Records to use ▸
+ + + + + + +

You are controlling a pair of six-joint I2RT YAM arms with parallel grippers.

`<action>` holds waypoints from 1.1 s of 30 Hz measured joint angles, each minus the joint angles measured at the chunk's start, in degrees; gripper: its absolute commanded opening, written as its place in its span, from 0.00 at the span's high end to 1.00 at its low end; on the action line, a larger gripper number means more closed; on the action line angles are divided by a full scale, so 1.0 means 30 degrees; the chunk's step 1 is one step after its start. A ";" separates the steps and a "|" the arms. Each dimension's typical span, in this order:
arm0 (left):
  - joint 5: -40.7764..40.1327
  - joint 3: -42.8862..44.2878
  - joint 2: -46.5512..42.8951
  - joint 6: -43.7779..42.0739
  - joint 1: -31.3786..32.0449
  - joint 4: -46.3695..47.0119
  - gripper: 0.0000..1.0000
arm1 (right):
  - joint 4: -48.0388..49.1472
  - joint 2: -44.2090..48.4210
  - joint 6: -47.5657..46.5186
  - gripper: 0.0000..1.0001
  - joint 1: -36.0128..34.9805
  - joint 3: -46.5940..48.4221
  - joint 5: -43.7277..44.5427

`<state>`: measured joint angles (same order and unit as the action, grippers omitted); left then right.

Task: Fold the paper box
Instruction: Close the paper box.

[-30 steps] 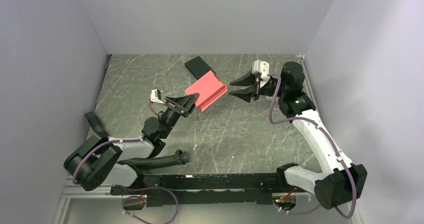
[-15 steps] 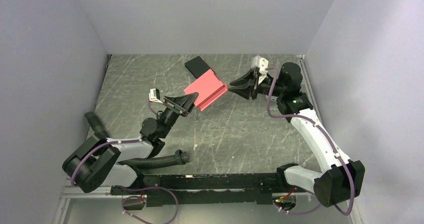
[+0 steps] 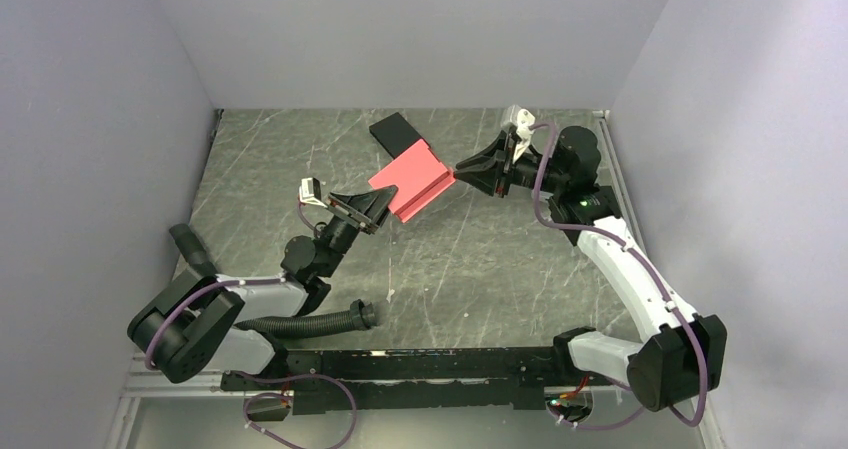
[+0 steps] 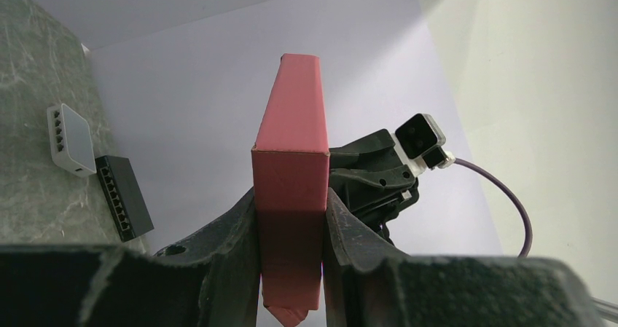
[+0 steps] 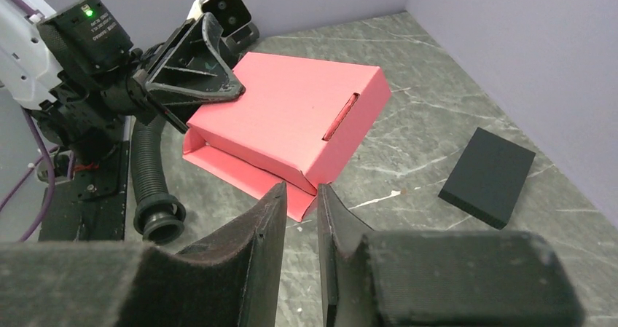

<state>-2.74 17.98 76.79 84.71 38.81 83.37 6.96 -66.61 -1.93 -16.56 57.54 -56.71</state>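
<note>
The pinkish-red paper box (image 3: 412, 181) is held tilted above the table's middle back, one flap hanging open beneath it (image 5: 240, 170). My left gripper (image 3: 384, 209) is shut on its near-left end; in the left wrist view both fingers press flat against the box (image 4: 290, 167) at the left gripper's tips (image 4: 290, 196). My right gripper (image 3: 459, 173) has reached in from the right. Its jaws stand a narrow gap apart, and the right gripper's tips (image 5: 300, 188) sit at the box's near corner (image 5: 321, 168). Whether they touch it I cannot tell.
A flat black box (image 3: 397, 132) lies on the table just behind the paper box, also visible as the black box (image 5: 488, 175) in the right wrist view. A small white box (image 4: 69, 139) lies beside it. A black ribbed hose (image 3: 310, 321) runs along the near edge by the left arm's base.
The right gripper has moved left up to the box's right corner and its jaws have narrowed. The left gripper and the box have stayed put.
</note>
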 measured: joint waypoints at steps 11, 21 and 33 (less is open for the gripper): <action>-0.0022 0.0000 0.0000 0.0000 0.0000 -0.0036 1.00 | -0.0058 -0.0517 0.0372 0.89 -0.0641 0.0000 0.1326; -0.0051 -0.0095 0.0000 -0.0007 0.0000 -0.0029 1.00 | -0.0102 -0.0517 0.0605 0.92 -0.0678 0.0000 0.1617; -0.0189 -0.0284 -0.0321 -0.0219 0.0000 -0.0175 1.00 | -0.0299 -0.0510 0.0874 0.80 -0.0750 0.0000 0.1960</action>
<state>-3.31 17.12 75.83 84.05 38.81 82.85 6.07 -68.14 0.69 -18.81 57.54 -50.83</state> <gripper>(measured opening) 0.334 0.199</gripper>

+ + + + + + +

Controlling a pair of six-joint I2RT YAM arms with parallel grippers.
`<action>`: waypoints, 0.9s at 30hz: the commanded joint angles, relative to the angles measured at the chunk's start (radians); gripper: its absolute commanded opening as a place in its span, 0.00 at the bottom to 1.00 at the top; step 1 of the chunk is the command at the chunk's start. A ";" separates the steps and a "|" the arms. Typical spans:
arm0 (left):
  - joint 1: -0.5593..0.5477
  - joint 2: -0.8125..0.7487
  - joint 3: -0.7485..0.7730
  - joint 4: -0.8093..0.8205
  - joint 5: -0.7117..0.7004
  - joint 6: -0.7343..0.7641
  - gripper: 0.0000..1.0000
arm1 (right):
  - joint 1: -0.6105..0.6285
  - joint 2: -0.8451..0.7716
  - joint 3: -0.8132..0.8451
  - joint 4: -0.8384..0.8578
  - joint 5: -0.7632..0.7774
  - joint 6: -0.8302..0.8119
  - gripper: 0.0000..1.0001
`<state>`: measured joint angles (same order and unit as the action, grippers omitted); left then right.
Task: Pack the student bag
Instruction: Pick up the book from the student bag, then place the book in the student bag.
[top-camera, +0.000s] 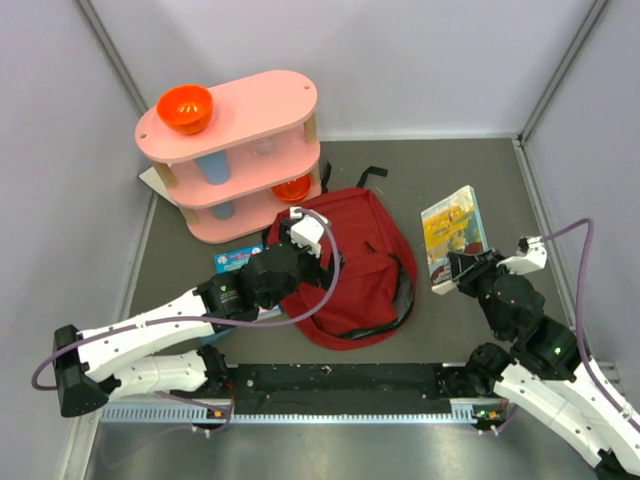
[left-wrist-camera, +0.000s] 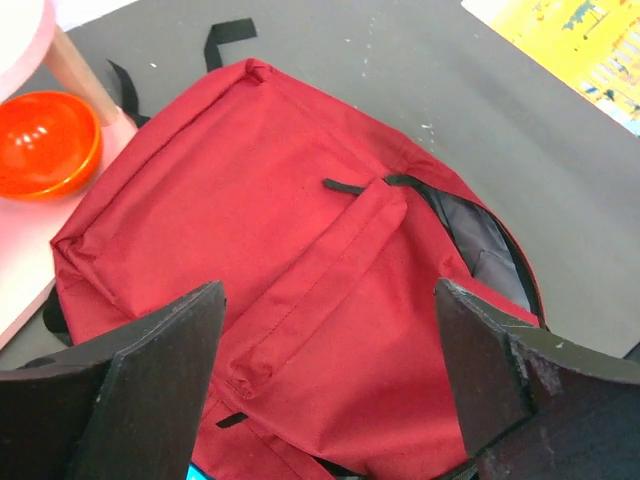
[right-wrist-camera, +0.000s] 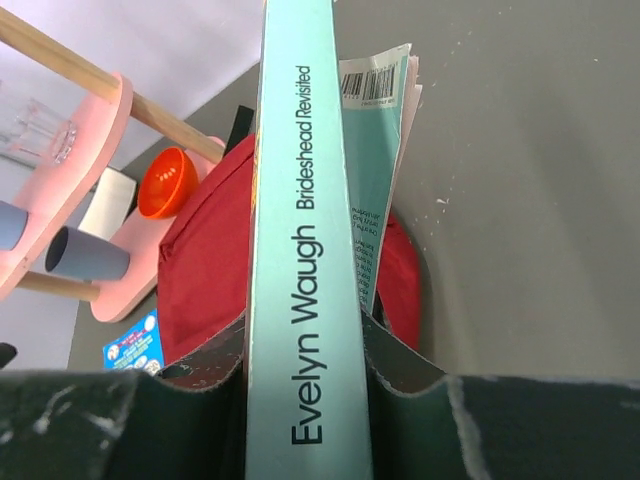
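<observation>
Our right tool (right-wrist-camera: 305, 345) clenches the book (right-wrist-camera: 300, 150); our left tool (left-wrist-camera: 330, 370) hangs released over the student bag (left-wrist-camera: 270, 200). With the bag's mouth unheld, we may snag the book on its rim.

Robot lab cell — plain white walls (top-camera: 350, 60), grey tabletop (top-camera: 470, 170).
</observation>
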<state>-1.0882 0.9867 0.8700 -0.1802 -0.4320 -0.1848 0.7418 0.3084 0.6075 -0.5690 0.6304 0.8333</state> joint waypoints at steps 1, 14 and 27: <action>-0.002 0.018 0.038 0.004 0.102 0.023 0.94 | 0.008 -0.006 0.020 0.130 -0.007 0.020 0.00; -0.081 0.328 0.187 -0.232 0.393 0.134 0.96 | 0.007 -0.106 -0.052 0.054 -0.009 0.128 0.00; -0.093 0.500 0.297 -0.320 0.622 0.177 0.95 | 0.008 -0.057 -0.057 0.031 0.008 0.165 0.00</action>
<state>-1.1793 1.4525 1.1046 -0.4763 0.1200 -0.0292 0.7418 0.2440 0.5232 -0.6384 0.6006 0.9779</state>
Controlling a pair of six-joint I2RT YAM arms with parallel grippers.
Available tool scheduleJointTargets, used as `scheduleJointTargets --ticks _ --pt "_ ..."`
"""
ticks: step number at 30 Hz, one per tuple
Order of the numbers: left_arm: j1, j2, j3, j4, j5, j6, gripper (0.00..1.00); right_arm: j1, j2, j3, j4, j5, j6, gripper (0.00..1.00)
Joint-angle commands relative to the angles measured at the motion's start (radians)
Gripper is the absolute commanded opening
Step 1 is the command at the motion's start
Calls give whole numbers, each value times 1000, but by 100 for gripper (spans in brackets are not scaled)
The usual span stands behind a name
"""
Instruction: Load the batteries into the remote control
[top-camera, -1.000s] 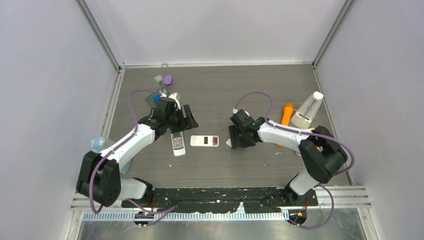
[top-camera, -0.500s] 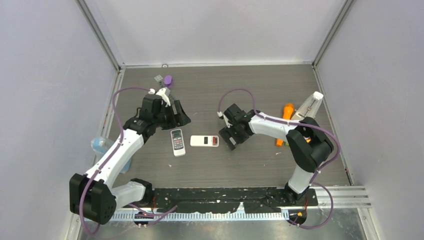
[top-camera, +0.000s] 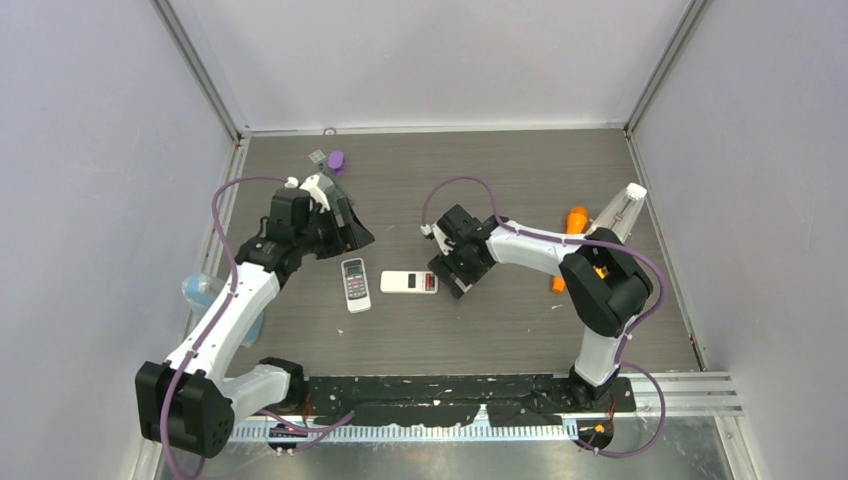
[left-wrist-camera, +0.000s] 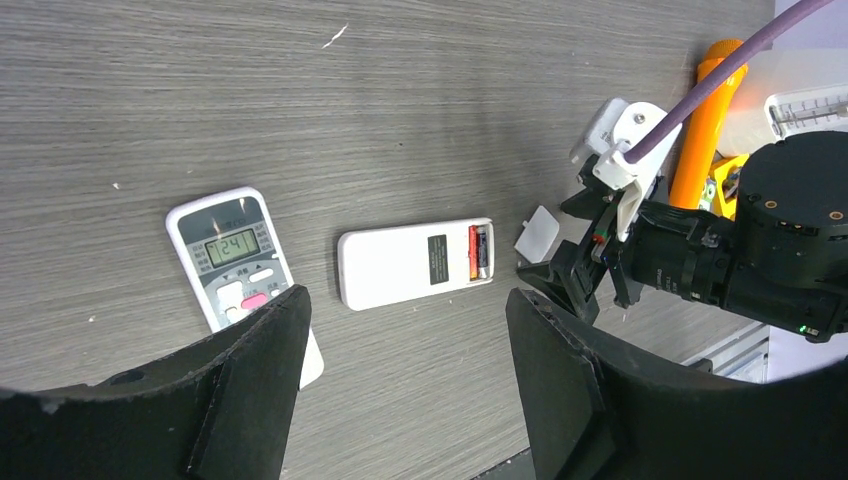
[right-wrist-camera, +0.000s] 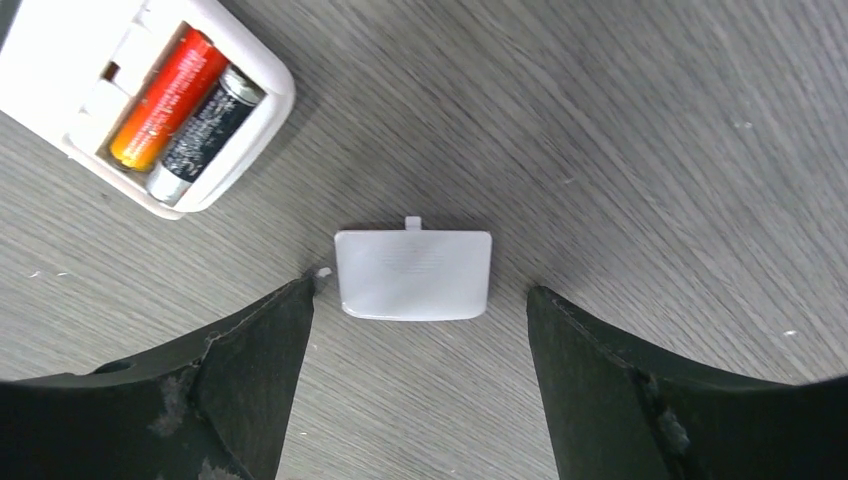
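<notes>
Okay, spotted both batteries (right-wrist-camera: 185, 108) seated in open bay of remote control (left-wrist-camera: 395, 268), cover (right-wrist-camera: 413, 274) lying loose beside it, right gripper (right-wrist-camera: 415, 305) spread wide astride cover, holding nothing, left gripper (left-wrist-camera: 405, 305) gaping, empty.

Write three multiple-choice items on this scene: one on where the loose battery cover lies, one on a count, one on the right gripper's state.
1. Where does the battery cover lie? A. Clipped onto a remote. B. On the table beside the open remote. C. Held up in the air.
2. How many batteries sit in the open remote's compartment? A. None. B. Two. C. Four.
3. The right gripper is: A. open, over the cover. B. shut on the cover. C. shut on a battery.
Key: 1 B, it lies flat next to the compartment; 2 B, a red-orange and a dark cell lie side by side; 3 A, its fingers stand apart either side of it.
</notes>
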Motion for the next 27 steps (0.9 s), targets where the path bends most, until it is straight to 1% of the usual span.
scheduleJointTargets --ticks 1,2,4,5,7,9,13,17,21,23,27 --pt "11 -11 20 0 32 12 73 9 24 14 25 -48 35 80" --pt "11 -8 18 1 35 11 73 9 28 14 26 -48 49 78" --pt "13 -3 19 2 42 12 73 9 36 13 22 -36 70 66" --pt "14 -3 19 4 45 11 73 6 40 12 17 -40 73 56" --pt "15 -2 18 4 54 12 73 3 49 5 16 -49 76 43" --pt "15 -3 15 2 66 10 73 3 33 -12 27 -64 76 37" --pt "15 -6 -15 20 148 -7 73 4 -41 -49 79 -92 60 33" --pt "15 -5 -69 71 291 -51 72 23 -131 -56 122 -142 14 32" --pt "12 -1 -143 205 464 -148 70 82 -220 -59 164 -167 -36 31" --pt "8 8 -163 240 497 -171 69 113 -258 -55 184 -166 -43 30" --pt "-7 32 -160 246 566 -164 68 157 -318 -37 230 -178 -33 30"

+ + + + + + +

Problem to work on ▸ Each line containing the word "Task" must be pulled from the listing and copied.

Exercise result ▸
Task: Fold the paper box
Task: Pack the student bag

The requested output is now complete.